From his loins would have sprung ten sons. From
their
loins one hundred sons, and thus onward to a civilization. Destroy this one man, and you destroy a race, a people, an entire history of life. It is comparable to slaying some of Adam's grandchildren. The stomp of your foot, on one mouse, could start an earthquake, the effects of which could shake our earth and destinies down through Time, to their very foundations. With the death of that one caveman, a billion others yet unborn are throttled in the womb. Perhaps Rome never rises on its seven hills. Perhaps Europe is forever a dark forest, and only Asia waxes healthy and teeming. Step on a mouse and you crush the Pyramids. Step on a mouse and you leave your print, like a Grand Canyon, across Eternity. Queen Elizabeth might never be born, Washington might not cross the Delaware, there might never be a United States at all. So be careful. Stay on the Path.
Never
step off!"

    "I see," said Eckels. "Then it wouldn't pay for us even to touch the
grass?
"

    "Correct. Crushing certain plants could add up infinitesimally. A little error here would multiply in sixty million years, all out of proportion. Of course maybe our theory is wrong. Maybe Time
can't
be changed by us. Or maybe it can be changed only in little subtle ways. A dead mouse here makes an insect imbalance there, a population disproportion later, a bad harvest further on, a depression, mass starvation, and, finally, a change in
social
temperament in far-flung countries. Something much more subtle, like that. Perhaps only a soft breath, a whisper, a hair, pollen on the air, such a slight, slight change that unless you looked close you wouldn't see it. Who knows? Who really can say he knows? We don't know. We're guessing. But until we do know for certain whether our messing around in Time
can
make a big roar or a little rustle in history, we're being careful. This Machine, this Path, your clothing and bodies, were sterilized, as you know, before the journey. We wear these oxygen helmets so we can't introduce our bacteria into an ancient atmosphere."

    "How do we know which animals to shoot?"

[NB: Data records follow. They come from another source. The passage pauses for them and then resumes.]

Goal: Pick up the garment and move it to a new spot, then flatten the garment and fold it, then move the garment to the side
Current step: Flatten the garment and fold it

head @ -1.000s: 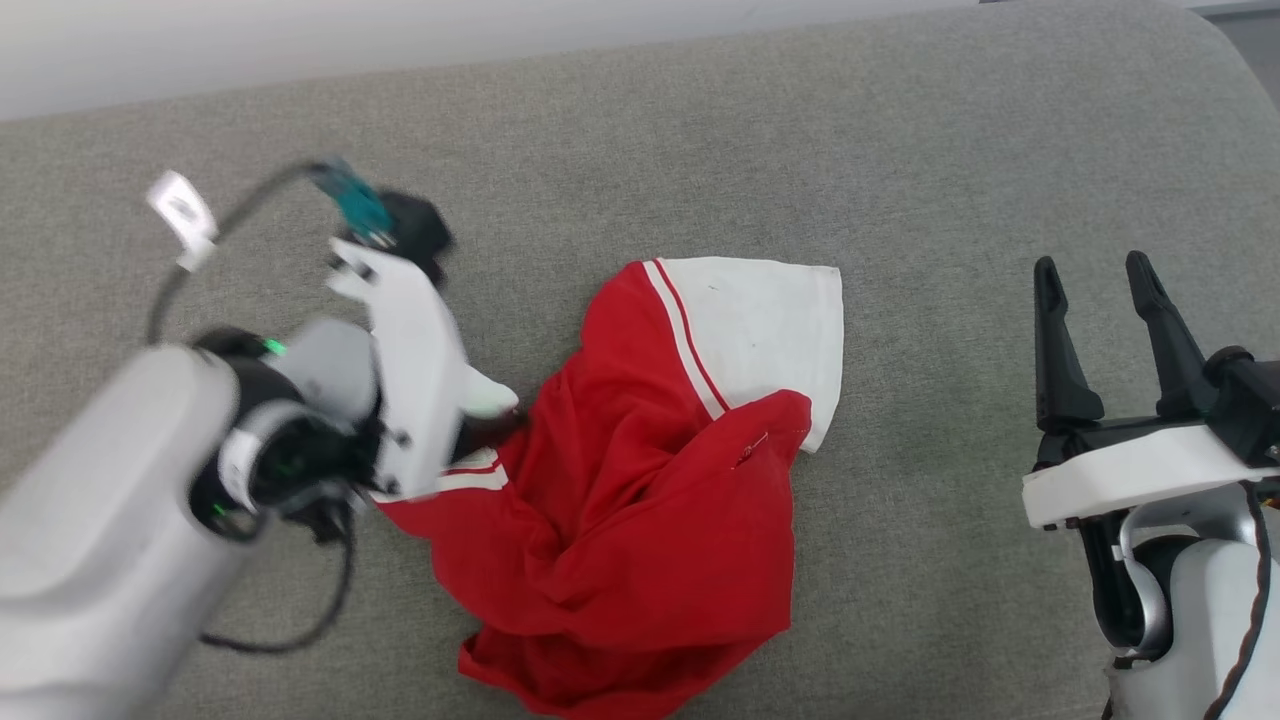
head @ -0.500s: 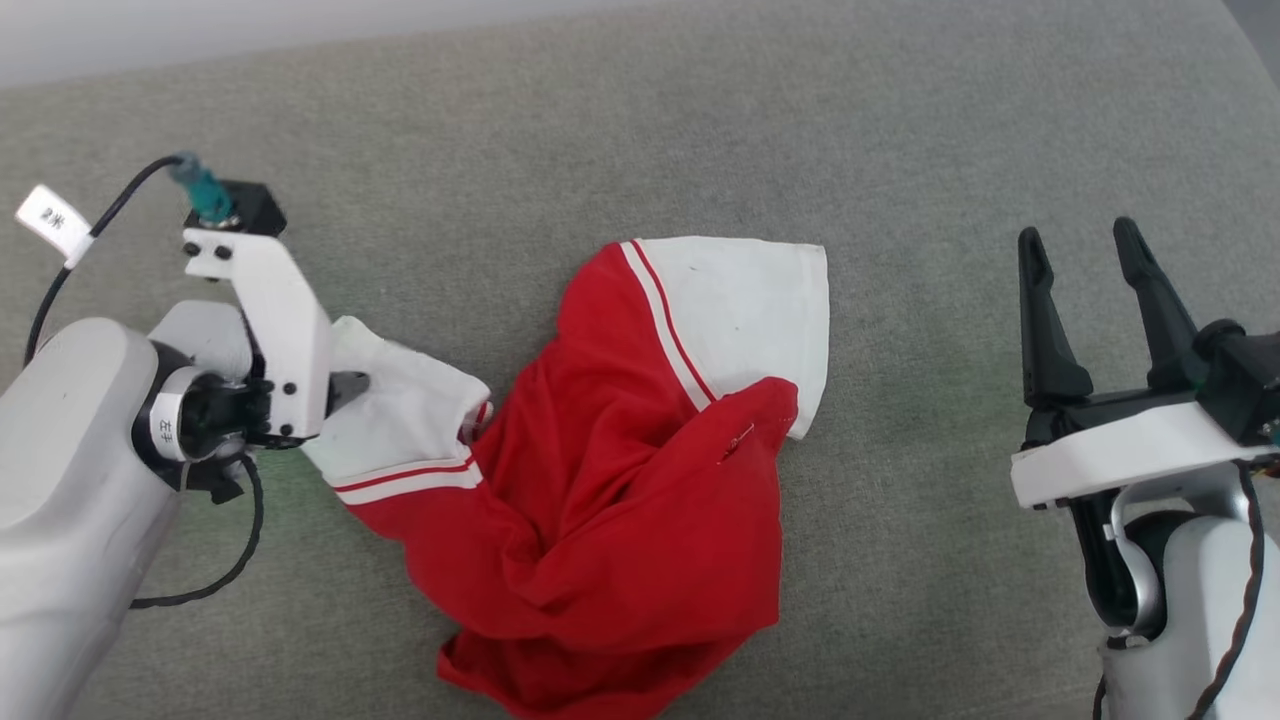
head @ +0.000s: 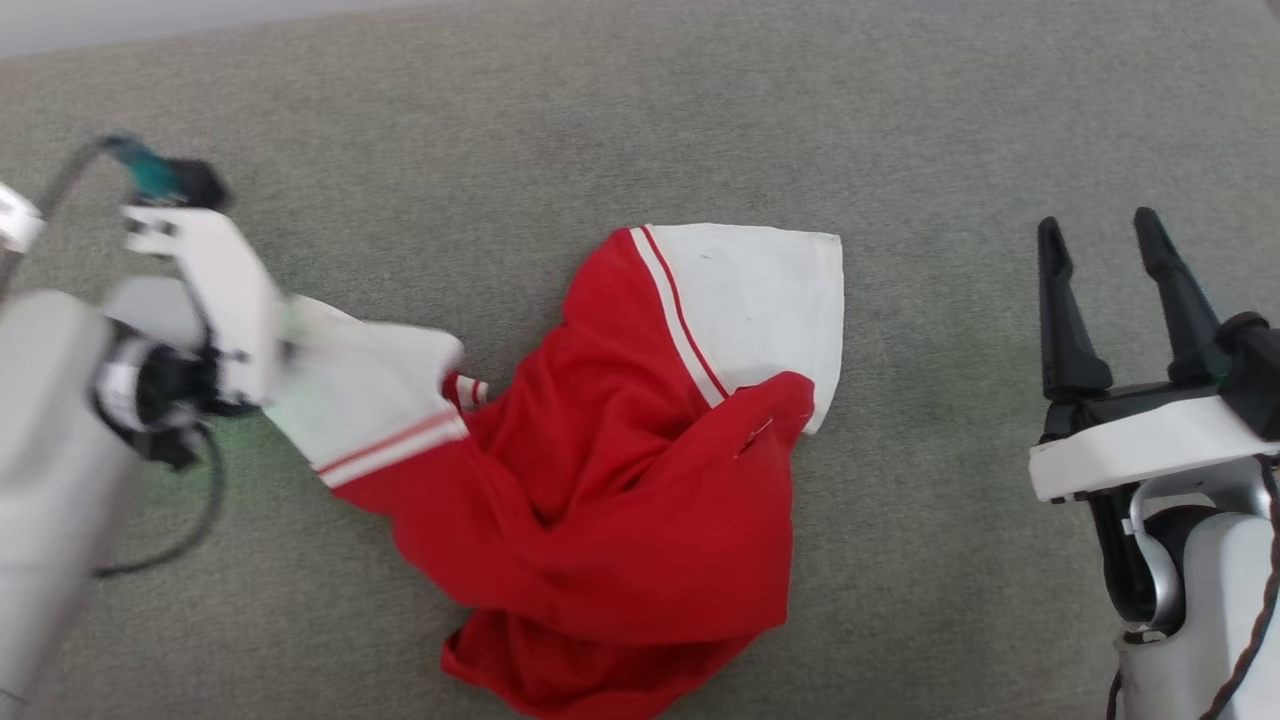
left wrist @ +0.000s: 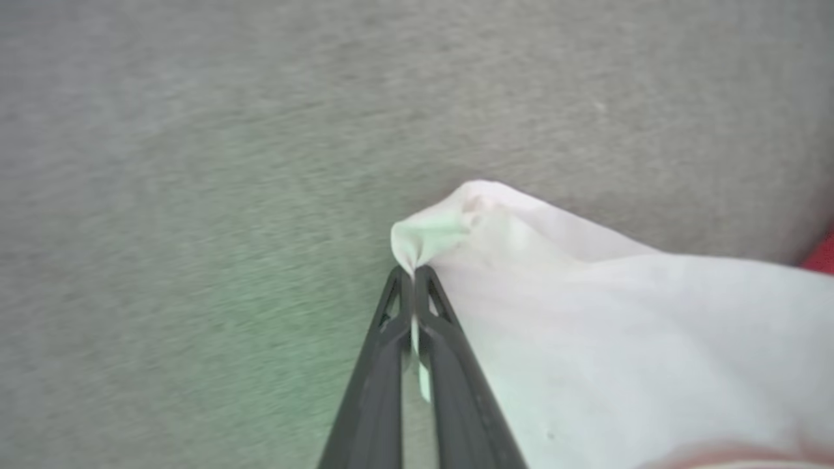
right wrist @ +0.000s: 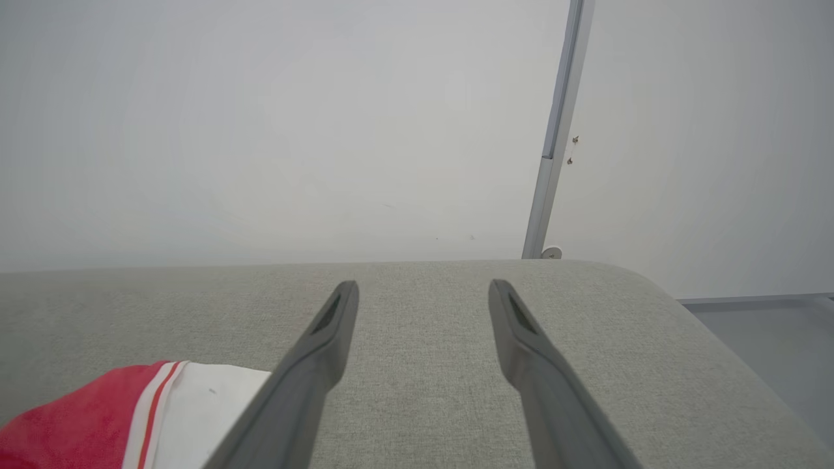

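Where the left gripper meets the garment, its two long dark fingers are clenched on a pinched fold of white sleeve cloth. In the left wrist view a thin strip of fabric runs down the slit between them. The cloth bunches into a small rounded peak just above the tips. The fingers are slender, tapered and matt, each with a narrow slot near its end.

The garment lies crumpled at the centre of the head view on a grey upholstered surface with a fine, flecked weave. Its red body is soft and thin, gathered into deep folds and overlapping flaps toward the lower centre of the frame. The gripped sleeve reaches toward the left edge in a wedge shape. It is blurred, with thin red-and-white stripes at its seam. The other sleeve lies flat above centre, roughly rectangular, with matching stripes along its seam.

The right gripper stands at the right edge of the head view, well apart from the garment, its fingers spread and holding nothing. They rise from a white, rounded moulded mount. In the right wrist view the spread fingers frame bare upholstery with a rounded corner. Beyond it stands a smooth pale wall with a straight vertical metal strip.

A black cable loops beside the left arm's pale casing.
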Controlling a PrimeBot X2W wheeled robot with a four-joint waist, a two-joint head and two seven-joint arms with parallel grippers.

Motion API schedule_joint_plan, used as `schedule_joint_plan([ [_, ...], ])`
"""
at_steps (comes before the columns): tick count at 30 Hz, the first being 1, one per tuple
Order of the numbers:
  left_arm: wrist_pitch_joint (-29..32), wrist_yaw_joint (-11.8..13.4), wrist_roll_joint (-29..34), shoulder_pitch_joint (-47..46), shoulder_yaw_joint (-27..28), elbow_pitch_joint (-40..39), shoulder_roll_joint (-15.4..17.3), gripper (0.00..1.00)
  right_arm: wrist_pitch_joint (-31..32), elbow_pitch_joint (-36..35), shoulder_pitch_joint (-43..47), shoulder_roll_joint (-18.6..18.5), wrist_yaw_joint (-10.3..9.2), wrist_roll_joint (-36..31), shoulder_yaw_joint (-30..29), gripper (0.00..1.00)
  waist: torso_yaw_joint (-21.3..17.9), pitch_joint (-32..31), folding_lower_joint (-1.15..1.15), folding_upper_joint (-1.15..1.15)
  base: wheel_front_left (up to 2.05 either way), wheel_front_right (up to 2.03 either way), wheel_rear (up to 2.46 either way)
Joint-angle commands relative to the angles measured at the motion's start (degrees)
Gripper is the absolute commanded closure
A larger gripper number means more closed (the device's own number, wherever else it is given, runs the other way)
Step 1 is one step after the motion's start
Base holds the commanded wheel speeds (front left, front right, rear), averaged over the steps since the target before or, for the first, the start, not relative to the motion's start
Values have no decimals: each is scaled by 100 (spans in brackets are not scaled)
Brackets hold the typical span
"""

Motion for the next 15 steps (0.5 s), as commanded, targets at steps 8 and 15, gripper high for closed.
schedule_joint_plan([
  [8, -437, 166, 473, -282, 151, 59, 803, 100, 45, -94, -60, 9, -1, -48, -87, 0, 195, 15, 0, 0, 0, 0, 0],
  [15, -713, 418, 714, -140, 128, 317, 1095, 100, 57, -112, -111, 13, -1, -54, -86, 0, 235, 67, 0, 0, 0, 0, 0],
])
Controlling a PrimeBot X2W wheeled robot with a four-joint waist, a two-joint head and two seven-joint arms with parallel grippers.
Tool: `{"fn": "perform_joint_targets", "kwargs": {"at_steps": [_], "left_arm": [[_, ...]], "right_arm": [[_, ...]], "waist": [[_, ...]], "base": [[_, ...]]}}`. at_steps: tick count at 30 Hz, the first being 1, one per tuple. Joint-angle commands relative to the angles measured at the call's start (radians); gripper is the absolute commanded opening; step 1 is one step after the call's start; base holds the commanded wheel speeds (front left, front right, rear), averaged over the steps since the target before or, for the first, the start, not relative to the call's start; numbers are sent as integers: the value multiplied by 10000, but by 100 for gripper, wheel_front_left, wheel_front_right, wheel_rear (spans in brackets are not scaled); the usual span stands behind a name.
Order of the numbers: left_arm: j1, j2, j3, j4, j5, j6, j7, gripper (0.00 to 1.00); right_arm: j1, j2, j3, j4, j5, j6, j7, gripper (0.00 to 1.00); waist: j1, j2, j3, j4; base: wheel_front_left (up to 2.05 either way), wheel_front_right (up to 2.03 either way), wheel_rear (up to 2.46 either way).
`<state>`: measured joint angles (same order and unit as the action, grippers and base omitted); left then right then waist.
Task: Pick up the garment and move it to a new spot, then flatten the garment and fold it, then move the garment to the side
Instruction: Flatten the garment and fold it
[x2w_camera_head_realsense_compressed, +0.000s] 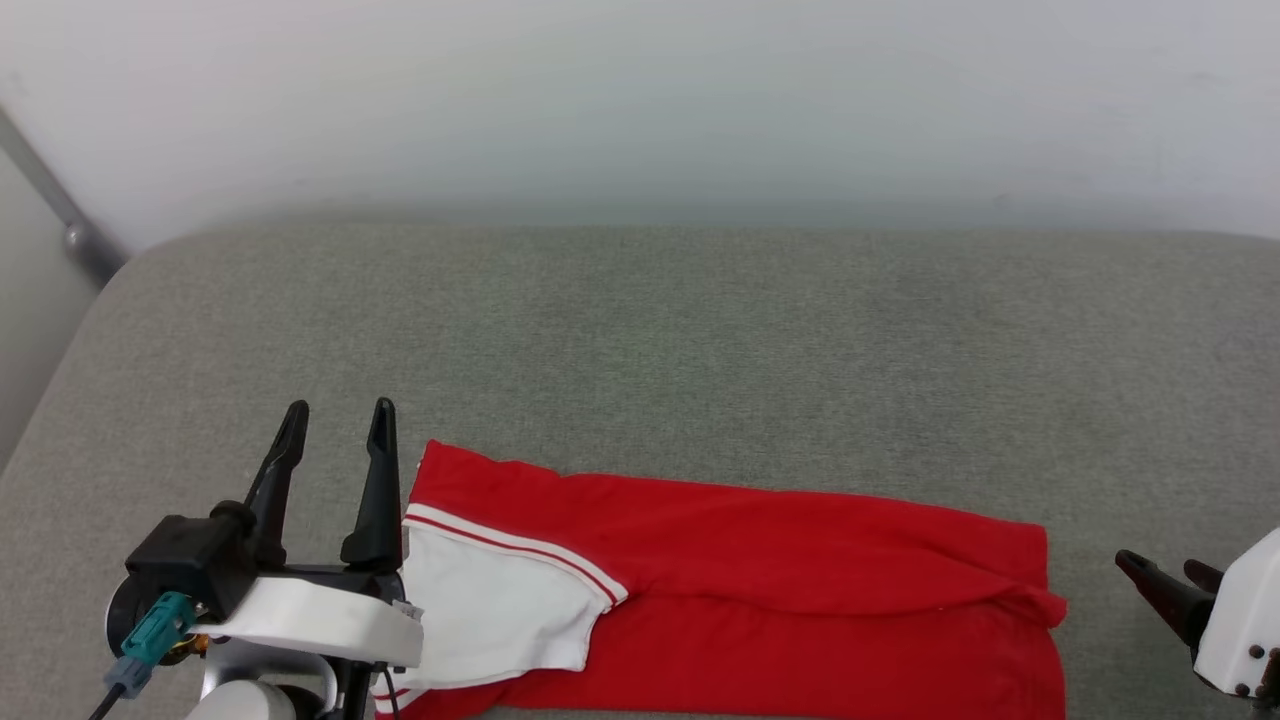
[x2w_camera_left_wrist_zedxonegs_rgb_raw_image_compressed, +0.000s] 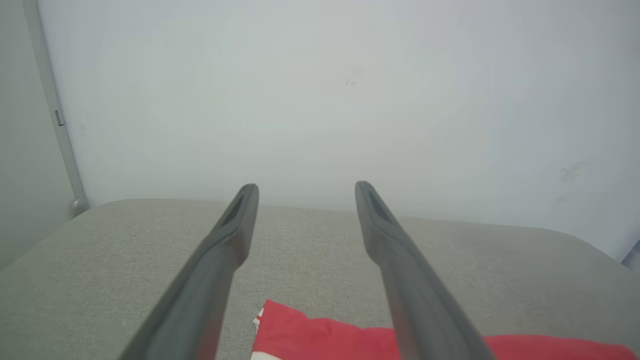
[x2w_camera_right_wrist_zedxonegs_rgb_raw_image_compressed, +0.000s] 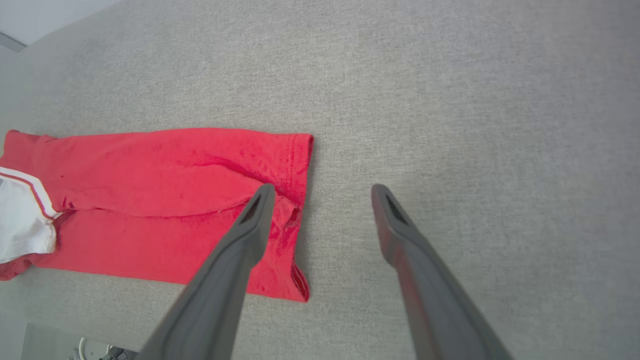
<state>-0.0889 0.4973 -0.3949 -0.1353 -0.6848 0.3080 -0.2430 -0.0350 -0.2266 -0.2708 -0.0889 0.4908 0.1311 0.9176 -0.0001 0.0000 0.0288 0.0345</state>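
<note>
Garment (x2w_camera_head_realsense_compressed: 760, 560) lies between left gripper (x2w_camera_head_realsense_compressed: 340, 415) and right gripper (x2w_camera_right_wrist_zedxonegs_rgb_raw_image_compressed: 323, 189) — both spread wide.

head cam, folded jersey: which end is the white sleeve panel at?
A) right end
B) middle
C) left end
C: the white sleeve panel lies on top of the garment at its left end in the head view, while the middle and right end show plain red fabric.
</note>
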Motion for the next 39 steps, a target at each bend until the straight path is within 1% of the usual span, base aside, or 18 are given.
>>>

    "They're marked with red paint," said Travis. "Today, before our journey, we sent Lesperance here back with the Machine. He came to this particular era and followed certain animals."

    "Studying them?"

    "Right," said Lesperance. "I track them through their entire existence, noting which of them lives longest. Very few. How many times they mate. Not often. Life's short. When I find one that's going to die when a tree falls on him, or one that drowns in a tar pit, I note the exact hour, minute, and second. I shoot a paint bomb. It leaves a red patch on his side. We can't miss it. Then I correlate our arrival in the Past so that we meet the Monster not more than two minutes before he would have died anyway. This way, we kill only animals with no future, that are never going to mate again. You see how
careful
we are?"

    "But if you came back this morning in Time," said Eckels eagerly, "you must've bumped into us, our Safari! How did it turn out? Was it successful? Did all of us get through — alive?"